Sometimes Scorsese’s overtly rhetorical use of special effects in Hugo takes center stage – at the expense of the narrative storytelling.  There are numerous camera shots taken from bizarre camera angles that have no narrative motivation, other than perhaps to create a sense of strangeness.  For example, when Isabelle discovers and pulls out a box of papers from a wardrobe in Méliès’s room, the camera perspective is from inside the small upper compartment of the wardrobe.  This is one of many shots for which there is not intuitive feeling for the point of view.  There are also a number of high overhead camera shots that are not establishing shots and seem to be present simply to create a startling perspective.  These shots appear to be present in the film primarily to exploit 3-D technology, which can admittedly accentuate the feeling of contextual immersion, but which should not be used just for its own sake.  There are two visually spectacular sequences in this vein that do stand out, however.  One is the recreation of the famous Gare Montparnasse train derailment of 1895, which is shown as part of a nightmare that Hugo experiences one night.  The other memorable scene is the film’s closing tracking shot, almost two minutes in length, which starts out from outside an apartment window and tracks inside to an ongoing party and circles around the principal characters, all of whom are shown to have reached some level of final fulfilment.  In the history of long cinematic tracking shots, this one is worth keeping in the vault.

But there is something more here than just the evocation of fantasy.  Scorsese is also emphasizing the magic of mechanical operation.  Throughout the film Hugo is awash in clockworks that are a tangle of interlocked gears and levers.  The automaton that can write a message is operated purely by wound-up springs that operate a complex web of mechanical components.  Given our current obsession with computer and electronic controls and media, it is easy to forget, and useful to be reminded, just how amazingly complex and wonderful purely mechanical operations can be. After all, Charles Babbage’s original computer in the early 19th century was a mechanically operated device.  And in the historical setting of this film, it was the ingenious construction of the movie camera and projector that amazed and astonished people even more, because it could evoke an entirely new world of the imagination.

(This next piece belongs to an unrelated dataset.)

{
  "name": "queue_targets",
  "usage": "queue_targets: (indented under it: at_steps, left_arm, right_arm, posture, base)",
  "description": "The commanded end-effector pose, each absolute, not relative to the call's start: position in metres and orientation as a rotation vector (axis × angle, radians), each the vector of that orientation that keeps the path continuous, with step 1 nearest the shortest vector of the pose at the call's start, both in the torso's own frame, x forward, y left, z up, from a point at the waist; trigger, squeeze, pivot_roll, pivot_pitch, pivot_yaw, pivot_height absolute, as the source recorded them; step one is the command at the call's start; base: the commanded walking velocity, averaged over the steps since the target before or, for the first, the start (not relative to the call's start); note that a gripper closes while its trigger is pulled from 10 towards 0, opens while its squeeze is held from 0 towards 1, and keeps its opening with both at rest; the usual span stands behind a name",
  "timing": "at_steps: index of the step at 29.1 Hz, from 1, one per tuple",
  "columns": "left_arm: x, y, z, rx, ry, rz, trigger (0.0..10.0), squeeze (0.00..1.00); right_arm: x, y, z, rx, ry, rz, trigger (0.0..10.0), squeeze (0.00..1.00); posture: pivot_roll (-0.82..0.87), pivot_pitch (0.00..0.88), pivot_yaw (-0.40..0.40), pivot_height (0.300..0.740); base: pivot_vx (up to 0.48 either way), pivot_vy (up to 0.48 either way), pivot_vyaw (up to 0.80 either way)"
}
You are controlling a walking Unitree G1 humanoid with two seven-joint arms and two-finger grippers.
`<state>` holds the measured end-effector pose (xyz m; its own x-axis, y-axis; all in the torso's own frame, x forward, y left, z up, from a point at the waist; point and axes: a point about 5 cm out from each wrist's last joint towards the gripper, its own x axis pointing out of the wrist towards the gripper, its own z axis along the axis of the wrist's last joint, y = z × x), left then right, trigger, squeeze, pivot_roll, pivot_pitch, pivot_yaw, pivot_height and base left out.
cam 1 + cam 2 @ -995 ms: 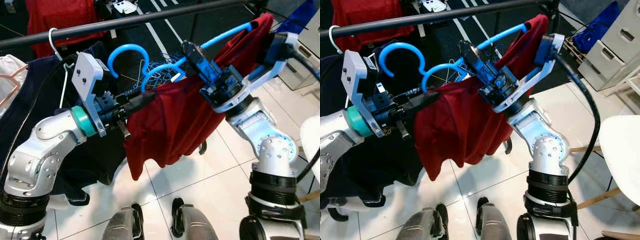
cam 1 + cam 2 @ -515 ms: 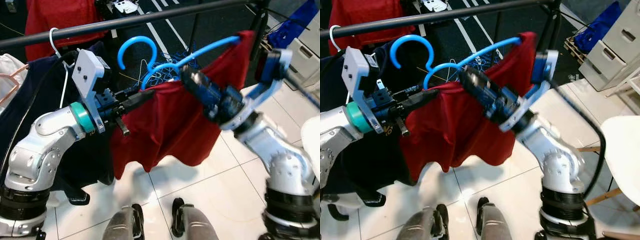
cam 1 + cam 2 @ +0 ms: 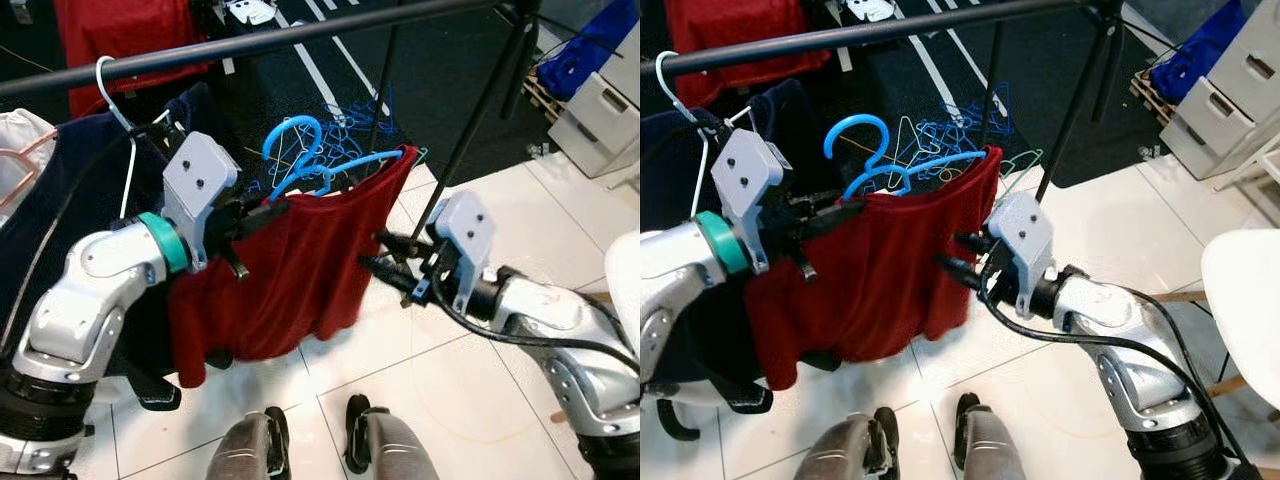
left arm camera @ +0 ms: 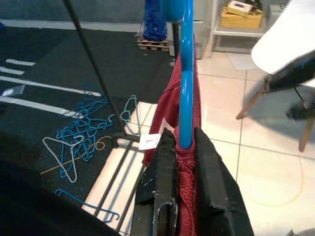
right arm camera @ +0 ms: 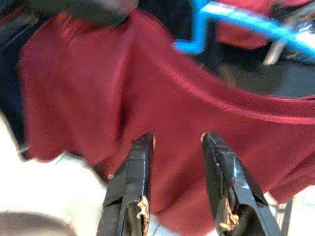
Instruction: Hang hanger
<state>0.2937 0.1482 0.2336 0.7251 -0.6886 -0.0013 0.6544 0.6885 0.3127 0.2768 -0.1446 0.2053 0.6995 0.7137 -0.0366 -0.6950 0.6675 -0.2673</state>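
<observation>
A blue plastic hanger carries a dark red shirt and hangs below the black clothes rail, its hook apart from the rail. My left gripper is shut on the hanger's left shoulder and the shirt cloth; in the left wrist view its fingers clamp the blue bar. My right gripper is open and holds nothing, just right of the shirt's edge. In the right wrist view its fingertips point at the red cloth.
Dark blue clothes on a white hanger hang on the rail at my left. The rail's black stand is behind the right arm. Loose hangers lie on the dark mat. Drawers and a white chair are at right.
My right gripper has let go of the hanger's right end and dropped down and back, now open. The hanger and shirt have sunk lower, held by the left gripper alone.
</observation>
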Motion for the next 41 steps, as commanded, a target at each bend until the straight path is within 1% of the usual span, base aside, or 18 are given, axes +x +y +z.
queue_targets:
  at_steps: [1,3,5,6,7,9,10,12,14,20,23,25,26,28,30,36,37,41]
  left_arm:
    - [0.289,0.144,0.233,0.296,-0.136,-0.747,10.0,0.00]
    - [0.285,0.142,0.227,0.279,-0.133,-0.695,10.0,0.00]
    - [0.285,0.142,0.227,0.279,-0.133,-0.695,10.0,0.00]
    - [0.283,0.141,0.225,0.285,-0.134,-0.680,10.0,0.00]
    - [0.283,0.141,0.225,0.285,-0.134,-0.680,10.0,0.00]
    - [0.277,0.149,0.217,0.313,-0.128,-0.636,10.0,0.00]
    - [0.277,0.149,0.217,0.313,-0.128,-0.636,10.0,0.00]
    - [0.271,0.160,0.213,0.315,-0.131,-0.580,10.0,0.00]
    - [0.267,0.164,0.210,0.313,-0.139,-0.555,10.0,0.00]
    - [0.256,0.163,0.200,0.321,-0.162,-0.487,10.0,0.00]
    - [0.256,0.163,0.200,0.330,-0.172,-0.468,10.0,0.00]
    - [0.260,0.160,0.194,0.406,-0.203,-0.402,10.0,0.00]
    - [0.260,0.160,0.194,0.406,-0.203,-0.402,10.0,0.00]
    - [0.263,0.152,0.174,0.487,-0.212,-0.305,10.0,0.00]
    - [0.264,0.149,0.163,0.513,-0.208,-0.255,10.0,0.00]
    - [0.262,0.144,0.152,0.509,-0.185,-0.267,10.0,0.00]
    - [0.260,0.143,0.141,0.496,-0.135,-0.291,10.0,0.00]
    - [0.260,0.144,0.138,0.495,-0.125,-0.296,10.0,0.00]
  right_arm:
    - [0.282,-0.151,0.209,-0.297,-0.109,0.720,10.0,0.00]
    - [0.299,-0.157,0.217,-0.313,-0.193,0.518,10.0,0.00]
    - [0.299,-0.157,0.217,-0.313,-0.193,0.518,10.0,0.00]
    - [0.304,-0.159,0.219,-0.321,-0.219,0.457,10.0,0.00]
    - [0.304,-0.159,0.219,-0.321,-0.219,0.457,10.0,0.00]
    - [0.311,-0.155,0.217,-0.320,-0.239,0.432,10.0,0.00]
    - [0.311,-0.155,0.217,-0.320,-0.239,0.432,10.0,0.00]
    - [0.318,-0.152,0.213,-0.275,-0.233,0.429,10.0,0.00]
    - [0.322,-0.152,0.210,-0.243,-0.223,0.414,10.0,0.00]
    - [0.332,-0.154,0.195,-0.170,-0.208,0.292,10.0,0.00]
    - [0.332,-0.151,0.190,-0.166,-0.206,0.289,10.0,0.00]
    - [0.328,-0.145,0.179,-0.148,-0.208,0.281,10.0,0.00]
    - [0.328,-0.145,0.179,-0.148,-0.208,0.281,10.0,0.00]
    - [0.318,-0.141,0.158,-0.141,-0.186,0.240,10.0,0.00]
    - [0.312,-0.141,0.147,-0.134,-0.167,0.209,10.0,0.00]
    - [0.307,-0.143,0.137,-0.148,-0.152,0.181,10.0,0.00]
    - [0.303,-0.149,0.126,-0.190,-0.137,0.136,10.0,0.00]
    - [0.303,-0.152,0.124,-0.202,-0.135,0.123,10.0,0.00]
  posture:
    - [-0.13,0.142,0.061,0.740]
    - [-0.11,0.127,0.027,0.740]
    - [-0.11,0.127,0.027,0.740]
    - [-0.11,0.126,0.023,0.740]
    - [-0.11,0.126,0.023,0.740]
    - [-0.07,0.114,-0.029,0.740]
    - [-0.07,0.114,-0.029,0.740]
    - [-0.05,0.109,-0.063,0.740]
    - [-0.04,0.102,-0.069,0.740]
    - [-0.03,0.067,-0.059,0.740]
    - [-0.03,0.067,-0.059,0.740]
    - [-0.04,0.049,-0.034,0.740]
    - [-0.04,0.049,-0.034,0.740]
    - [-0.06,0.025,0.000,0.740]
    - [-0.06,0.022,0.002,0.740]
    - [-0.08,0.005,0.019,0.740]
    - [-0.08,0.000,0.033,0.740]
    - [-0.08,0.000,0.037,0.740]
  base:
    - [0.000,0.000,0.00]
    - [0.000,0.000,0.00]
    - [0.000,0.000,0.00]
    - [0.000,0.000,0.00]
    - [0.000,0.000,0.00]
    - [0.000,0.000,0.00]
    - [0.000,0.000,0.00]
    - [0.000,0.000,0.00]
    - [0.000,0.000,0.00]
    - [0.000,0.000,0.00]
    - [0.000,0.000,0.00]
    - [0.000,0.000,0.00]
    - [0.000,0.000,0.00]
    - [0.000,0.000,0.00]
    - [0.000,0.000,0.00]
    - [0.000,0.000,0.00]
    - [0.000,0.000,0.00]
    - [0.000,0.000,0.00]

But however amazing the mechanically produced operations may be that drive these fantasy-producing machines, it is important to keep in mind that the truly amazing creation takes place in the mind of watcher.  It is the viewer who constructs in his or her own mind the alternative reality that is based on the images that are projected on the cinema screen.  That is where the real magic does (or does not) take place.  Méliès, the illusionist, exploited that human facility, but we are not given that focus in Hugo.  Instead, the focus in Hugo is purely on mechanical operations.  And this mechanical operation is presented as basically magical, even though we know that both Hugo and Méliès understand how all these things work – how the purely cause-and-effect operations and interactions of mechanical components lead to inevitable outcomes that can be well understood and are not truly “magical”.

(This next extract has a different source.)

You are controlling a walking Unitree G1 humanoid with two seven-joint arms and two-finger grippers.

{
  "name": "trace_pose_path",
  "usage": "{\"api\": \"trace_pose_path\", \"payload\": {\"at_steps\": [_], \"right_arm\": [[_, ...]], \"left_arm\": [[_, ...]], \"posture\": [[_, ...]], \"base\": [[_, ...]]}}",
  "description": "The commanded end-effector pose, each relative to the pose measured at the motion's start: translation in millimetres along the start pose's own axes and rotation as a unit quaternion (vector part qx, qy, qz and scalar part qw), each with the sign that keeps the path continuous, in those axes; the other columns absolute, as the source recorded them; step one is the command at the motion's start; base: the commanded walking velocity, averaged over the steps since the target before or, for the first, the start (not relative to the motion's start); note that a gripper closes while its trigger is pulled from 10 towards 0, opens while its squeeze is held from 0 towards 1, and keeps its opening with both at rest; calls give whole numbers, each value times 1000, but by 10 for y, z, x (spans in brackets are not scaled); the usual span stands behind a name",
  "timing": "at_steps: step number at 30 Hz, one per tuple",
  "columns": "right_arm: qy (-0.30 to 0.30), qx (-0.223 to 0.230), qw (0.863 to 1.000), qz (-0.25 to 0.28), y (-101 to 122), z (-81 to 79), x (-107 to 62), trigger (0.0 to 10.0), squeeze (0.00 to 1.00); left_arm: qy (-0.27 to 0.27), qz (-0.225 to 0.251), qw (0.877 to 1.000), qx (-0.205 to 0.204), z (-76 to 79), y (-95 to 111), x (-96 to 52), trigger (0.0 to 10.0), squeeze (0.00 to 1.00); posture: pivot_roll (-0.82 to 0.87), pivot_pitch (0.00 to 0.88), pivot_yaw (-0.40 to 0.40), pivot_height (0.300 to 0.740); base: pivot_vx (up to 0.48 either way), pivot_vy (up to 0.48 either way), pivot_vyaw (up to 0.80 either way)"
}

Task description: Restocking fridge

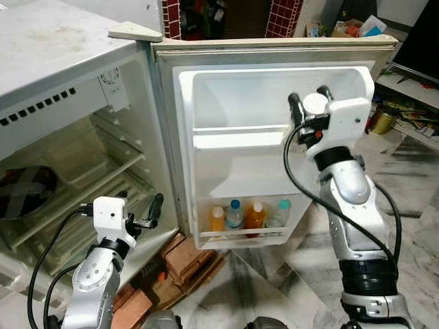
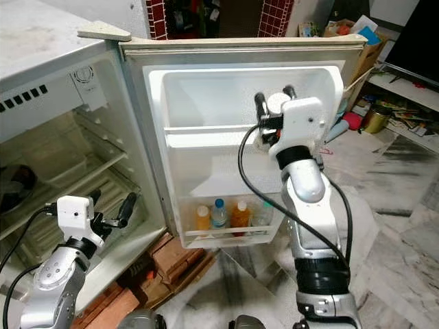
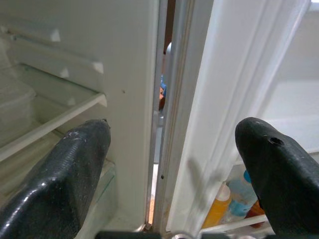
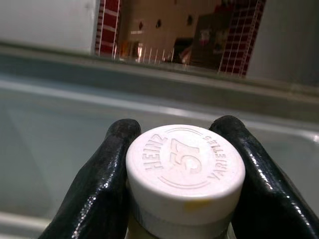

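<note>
My right gripper (image 1: pixel 310 103) is raised in front of the open fridge door's upper shelf (image 1: pixel 240 130), shut on a bottle with a white Heinz cap (image 4: pixel 185 172). Both black fingers (image 4: pixel 99 184) press against the cap's sides. The bottle body is hidden behind the hand. My left gripper (image 1: pixel 140 212) stands open and low, by the fridge body's front edge near the door hinge gap (image 3: pixel 162 124). Several drink bottles (image 1: pixel 236 216) stand in the door's bottom rack.
The fridge compartment (image 1: pixel 82 164) holds glass shelves and a dark round dish (image 1: pixel 24 192) at left. Red bricks (image 1: pixel 185 257) lie under the fridge's front. A low shelf with clutter (image 1: pixel 411 110) stands at far right on the marble floor.
</note>
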State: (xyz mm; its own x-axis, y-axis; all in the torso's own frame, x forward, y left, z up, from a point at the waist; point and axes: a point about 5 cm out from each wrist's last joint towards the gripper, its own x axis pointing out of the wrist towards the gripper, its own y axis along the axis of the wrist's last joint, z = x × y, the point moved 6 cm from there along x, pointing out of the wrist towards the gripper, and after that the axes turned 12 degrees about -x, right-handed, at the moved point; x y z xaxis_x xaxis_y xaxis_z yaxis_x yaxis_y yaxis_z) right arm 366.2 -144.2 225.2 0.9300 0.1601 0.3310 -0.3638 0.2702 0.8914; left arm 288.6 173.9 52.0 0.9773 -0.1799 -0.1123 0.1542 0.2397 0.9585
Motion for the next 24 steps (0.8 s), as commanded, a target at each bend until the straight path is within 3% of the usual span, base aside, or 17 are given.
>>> {"api": "trace_pose_path", "payload": {"at_steps": [1,7,18,22,24], "right_arm": [[-16,-2,999,34,240,136,58,10000,0],[-18,14,999,38,322,237,108,10000,0],[-38,11,995,87,707,554,326,10000,0],[-43,0,995,92,742,605,338,10000,0],[-45,-24,995,81,621,625,327,10000,0]], "left_arm": [[0,1,1000,8,3,31,5,10000,0],[-1,-2,1000,9,5,24,14,10000,0],[2,-7,1000,14,-7,12,21,10000,0],[2,-8,1000,15,-11,12,18,10000,0],[2,-8,1000,15,-8,13,22,10000,0]], "posture": [[57,19,-32,740],[56,20,-28,740],[62,20,-25,740],[62,20,-24,740],[63,20,-22,740]], "base": [[0,0,0],[0,0,0],[0,0,0],[0,0,0],[0,0,0]]}}
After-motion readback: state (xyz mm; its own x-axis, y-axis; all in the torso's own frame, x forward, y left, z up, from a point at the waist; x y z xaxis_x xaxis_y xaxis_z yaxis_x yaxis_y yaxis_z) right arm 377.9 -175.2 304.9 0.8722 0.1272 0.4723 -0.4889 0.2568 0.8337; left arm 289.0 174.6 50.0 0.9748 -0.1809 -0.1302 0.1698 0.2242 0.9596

So the film is one of two halves.  In the first half of the film, the story focuses on the mostly ludicrous, slapstick encounters of Hugo trying to escape the clutches of the station guard.  These scenes are meant to evoke the exaggerated style of early silent-screen histrionics.  The second half of Hugo centers on Méliès and his inventive illusionist creations for the screen.  A thematic linkage between the two halves seems to be the notion that mechanical inventiveness lay behind all these illusions and perhaps that mechanical ingenuity has a close connection with artistic creativity.  At least the two were apparently connected in the person of Méliès.  But I believe that our capacity to imagine and fantasize are quite different from the mechanical.  We use the mechanically-contrived devices as tools to help elevate human consciousness, which is of an entirely different nature from the mechanical.